At its December meeting, a majority of the MMA Legislative Policy Committee (LPC) members in attendance voted to develop and advance a bill changing the way counties assess the cost of non-contracted rural sheriff’s patrol on municipalities.

The LPC proposal would require the county commissioners to calculate the budgeted cost of non-contracted rural sheriff patrol services separately from the total county assessment. The cost of the rural patrol service would be assessed on the basis of use rather than on the basis of municipal valuation, as nearly all other county services are assessed.

Municipal officials have often debated the issue of how municipalities should pay for county patrol services. Some municipal officials believe that the communities that rely on rural patrol should be assessed separately for that service. The municipal officials in towns without a police department typically believe that when the entire county budget is taken into account, there are some services provided disproportionately to the people in rural towns and other services provided disproportionately to their more urban counterparts.

After the LPC vote, MMA began to receive some immediate feedback from the officials in member municipalities who were very concerned about the LPC’s decision.

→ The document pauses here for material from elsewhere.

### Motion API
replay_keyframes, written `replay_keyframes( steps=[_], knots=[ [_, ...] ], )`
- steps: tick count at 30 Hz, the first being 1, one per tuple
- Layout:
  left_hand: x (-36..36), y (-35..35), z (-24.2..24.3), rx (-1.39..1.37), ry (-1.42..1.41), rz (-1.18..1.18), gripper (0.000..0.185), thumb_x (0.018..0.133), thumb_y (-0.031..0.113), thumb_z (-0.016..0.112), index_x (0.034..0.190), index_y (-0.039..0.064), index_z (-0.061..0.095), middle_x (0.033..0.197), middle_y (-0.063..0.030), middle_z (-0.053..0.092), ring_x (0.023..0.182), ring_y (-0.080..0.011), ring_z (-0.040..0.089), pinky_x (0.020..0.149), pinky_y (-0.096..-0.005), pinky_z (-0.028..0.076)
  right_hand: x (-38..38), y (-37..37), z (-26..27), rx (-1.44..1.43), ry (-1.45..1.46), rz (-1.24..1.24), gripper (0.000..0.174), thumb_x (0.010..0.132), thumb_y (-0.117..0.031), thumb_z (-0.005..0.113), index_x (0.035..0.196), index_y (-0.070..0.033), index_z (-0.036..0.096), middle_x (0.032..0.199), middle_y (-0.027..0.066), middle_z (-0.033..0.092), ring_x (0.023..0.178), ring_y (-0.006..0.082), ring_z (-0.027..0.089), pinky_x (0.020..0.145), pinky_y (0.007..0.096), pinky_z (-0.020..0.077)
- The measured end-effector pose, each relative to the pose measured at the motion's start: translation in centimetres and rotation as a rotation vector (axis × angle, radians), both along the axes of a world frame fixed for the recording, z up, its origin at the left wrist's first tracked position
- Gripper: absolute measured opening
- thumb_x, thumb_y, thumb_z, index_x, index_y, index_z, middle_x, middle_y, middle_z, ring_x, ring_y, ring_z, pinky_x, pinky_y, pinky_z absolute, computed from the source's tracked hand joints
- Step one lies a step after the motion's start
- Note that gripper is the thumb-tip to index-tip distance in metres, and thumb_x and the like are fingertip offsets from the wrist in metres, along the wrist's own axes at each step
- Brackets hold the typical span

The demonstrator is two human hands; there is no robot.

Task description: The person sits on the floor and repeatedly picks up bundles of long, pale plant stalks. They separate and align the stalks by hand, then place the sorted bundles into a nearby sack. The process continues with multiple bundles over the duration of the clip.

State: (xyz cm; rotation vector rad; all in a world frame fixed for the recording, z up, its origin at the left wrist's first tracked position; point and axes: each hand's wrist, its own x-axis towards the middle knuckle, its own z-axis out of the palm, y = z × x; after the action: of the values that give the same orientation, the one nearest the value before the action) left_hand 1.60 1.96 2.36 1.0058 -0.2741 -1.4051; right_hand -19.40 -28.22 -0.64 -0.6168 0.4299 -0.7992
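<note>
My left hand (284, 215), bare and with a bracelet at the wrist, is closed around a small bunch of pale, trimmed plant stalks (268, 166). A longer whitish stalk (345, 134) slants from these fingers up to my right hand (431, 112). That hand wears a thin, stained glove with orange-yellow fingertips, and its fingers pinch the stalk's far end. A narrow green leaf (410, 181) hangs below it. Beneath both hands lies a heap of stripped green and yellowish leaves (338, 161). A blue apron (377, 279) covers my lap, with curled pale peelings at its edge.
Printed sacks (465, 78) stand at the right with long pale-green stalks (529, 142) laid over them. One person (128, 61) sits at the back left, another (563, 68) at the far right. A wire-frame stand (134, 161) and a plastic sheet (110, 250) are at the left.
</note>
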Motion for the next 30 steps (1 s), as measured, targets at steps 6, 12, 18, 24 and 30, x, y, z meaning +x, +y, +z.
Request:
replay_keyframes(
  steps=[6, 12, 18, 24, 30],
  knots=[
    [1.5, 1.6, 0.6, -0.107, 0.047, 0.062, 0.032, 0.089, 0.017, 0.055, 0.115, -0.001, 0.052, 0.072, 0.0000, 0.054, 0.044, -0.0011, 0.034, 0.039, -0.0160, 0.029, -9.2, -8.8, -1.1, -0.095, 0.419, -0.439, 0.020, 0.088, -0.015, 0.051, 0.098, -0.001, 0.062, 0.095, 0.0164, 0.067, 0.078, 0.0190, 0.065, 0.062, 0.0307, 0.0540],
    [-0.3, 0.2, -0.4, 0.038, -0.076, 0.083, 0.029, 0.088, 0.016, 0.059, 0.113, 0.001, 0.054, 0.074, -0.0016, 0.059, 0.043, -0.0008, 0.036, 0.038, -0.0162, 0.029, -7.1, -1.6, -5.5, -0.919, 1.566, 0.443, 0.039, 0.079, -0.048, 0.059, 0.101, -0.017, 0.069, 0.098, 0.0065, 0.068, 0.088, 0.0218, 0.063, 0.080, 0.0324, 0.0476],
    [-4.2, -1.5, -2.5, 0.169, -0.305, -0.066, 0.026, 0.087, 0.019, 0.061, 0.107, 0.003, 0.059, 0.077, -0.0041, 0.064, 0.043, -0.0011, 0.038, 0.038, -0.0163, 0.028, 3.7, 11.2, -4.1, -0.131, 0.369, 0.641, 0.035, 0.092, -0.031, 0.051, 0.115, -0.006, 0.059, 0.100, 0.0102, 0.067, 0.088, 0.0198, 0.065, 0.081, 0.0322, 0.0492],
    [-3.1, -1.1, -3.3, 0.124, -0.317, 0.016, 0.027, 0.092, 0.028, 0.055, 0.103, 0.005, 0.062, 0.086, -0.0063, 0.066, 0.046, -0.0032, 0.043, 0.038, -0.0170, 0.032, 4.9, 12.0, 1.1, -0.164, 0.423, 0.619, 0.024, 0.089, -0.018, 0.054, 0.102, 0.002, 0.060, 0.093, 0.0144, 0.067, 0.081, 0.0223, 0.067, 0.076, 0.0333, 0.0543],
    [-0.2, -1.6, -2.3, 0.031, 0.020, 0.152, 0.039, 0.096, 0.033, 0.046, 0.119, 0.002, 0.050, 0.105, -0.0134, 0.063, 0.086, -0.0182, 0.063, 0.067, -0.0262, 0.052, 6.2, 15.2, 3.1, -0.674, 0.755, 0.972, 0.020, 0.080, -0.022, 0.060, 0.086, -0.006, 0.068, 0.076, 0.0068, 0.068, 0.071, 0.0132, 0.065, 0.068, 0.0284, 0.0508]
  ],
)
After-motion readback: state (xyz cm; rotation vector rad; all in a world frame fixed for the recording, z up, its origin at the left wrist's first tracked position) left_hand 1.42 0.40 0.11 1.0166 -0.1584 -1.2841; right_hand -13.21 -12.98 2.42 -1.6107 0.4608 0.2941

Following a protocol formerly established several years ago, MMA’s Executive Committee voted to request that the LPC engage in further discussion regarding its decision to advance this legislation at the LPC’s next meeting on January 20, 2005.

As part of its request, the Executive Committee is suggesting the development of a more comprehensive county financing proposal that might be developed by MMA and initiated after the School Finance and Tax Reform Act of 2003 is implemented.